The Social Construction of Corona: I- Conceptions of the Viral

This essay is, hopefully, the beginning of a series on the social construction of the new Corona, or the Covid 19, pandemic. Evidently, by “social construction” I do not presume to deny the underlying material reality. In a way, part of my exposition will be about how this material reality is experienced socially. I am not, however, using the term “social experience,” first because I do not want to inadvertently create an association with “social experimenting,” and second, because I am also going to ponder on how the social influences, shapes, and/or reinvents the material. 
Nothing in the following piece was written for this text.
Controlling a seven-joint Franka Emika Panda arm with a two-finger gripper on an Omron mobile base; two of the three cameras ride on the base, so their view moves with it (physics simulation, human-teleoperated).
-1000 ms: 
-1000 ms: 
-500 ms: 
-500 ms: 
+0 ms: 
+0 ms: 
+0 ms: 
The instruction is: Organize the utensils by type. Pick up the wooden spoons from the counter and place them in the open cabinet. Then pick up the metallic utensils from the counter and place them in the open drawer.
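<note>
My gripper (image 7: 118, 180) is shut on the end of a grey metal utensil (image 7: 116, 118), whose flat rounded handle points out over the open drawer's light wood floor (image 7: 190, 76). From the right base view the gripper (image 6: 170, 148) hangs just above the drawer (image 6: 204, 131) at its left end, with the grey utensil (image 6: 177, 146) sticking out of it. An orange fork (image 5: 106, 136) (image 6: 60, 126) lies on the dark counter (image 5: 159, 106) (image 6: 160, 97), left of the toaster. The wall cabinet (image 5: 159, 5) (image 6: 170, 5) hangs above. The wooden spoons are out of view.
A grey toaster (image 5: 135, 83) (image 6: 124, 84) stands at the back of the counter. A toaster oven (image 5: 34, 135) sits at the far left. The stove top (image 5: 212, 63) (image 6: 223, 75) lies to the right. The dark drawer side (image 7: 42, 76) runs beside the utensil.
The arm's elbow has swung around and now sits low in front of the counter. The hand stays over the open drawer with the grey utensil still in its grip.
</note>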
Maybe these essays/blog posts will offer nothing new: some of the world’s most renowned critical theorists have already jumped in to comment; perhaps they, as usual, already said all that is to be said; maybe some will find in what I say something innovative or even controversial, others redundant and derivative; maybe they comprise nothing but a set of exercises to avoid intellectual atrophy in the quarantine – like athletes who would need to move around the room, do planks, squats, and whatever athletic people do, until the gyms reopen; and maybe it is my attempt to grapple with or even domesticate the fear (the first draft of this essay was in fact written under severe self-isolation because of a mild yet persistent cough that may have been purely psychological).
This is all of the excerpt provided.